As I was perusing the ALA Banned Books Week site—and their nifty 30-year timeline -- I stumbled upon the 2009 entry. The Perks of Being a Wallflower by Stephen Chbosky had been challenged by one of my local school systems that year. Yikes! Happily, the resolution was that the school board would NOT ban the book. (Whew. You can read the story here. ) However, the Roanoke County Schools did something interesting (good interesting or bad interesting, I’ll let you decide). They didn’t take the books out of the library, but they required students’ to have their parents’ permission to check out Perks. Essentially, the school board decided to give the book an R-rating. (The movie version that’s out now is PG-13, by the way.)

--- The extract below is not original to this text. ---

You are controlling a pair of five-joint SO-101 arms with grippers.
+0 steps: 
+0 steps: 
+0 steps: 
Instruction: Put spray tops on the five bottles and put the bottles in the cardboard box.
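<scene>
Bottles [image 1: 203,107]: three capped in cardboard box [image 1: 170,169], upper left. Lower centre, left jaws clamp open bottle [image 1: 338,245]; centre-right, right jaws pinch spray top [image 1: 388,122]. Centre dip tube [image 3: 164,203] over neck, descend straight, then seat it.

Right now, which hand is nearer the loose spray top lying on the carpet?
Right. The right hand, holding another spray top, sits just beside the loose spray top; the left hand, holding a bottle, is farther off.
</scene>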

I’m not saying I necessarily agree with the school board, but it got me thinking. What if we gave books ratings? Video games, music, and movies all come with a parental rating or at least guidance as to content. Actually, in a US News article earlier this year, a BYU researcher proposed a rating system on book jackets. She states, "I thought long and hard about whether to do the study in the first place—I think banning books is a terrible idea, but a content warning on the back I think would empower parents."
And it is censorship. Think about the movies. If a movie gets the dreaded NC-17 rating, studios re-edit the hell of it to get it down to an R. The people with the money see NC-17 as the box office kiss of death. So the rating drives content. That’s de facto censorship. No one forces the studios to cut scenes, but the effect is just the same.
Imagine putting publishers in the same position. What if school boards or certain book chains decided only to carry PG-13 children’s books? Would that pressure publishers to change editorial policies? Would works like Perks or Crank get sanitized for kids' so-called protection? Would challenging books get published at all?
Ok, the effect might not be as drastic as that, but, as a writer and reader, the idea of a book rating system gives me the willies.
What do you guys think? Should there be a content rating system for children's books?